***** Dataset extract *****

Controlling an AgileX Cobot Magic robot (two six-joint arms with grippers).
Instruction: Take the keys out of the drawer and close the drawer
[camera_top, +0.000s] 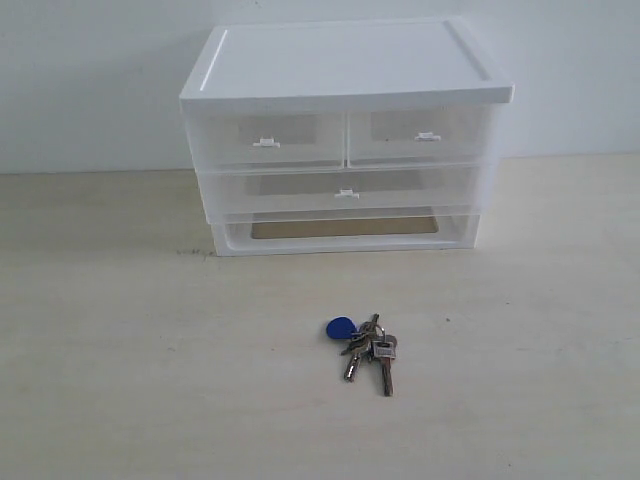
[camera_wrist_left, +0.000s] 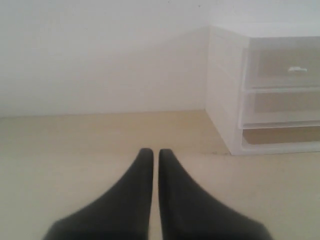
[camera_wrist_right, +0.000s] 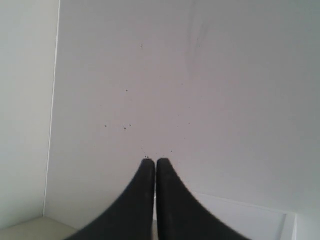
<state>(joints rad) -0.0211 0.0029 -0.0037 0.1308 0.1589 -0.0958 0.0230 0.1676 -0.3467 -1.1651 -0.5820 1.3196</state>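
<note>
The keys (camera_top: 364, 347), silver on a ring with a blue oval tag, lie on the pale table in front of the drawer unit. The wide translucent drawer (camera_top: 345, 192) with its small tab handle sits pushed in, flush under the two half-width drawers. Neither gripper shows in the exterior view. My left gripper (camera_wrist_left: 151, 152) is shut and empty, low over the table to the left of the unit; the wide drawer (camera_wrist_left: 282, 106) shows at the edge of that view. My right gripper (camera_wrist_right: 152, 162) is shut and empty, facing a bare white wall.
The white drawer unit (camera_top: 345, 75) stands at the back against the wall, with an open bottom slot (camera_top: 345, 228). Two half-width drawers (camera_top: 268, 138) fill its top row. The table (camera_top: 120, 360) is pale wood.
</note>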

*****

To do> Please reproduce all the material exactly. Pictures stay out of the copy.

Response to this exercise>
Controlling an AgileX Cobot Magic robot (two six-joint arms with grippers).
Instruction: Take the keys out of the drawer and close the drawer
[camera_top, +0.000s] 
[camera_wrist_left, +0.000s] 
[camera_wrist_right, +0.000s] 
<state>(joints rad) -0.0211 0.0029 -0.0037 0.1308 0.1589 -0.0958 0.0230 0.1676 -0.3467 -1.1651 -0.5820 1.3196</state>
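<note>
The keys (camera_top: 364, 347), silver on a ring with a blue oval tag, lie on the pale table in front of the drawer unit. The wide translucent drawer (camera_top: 345, 192) with its small tab handle sits pushed in, flush under the two half-width drawers. Neither gripper shows in the exterior view. My left gripper (camera_wrist_left: 151, 152) is shut and empty, low over the table to the left of the unit; the wide drawer (camera_wrist_left: 282, 106) shows at the edge of that view. My right gripper (camera_wrist_right: 152, 162) is shut and empty, facing a bare white wall.
The white drawer unit (camera_top: 345, 75) stands at the back against the wall, with an open bottom slot (camera_top: 345, 228). Two half-width drawers (camera_top: 268, 138) fill its top row. The table (camera_top: 120, 360) is pale wood.
</note>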

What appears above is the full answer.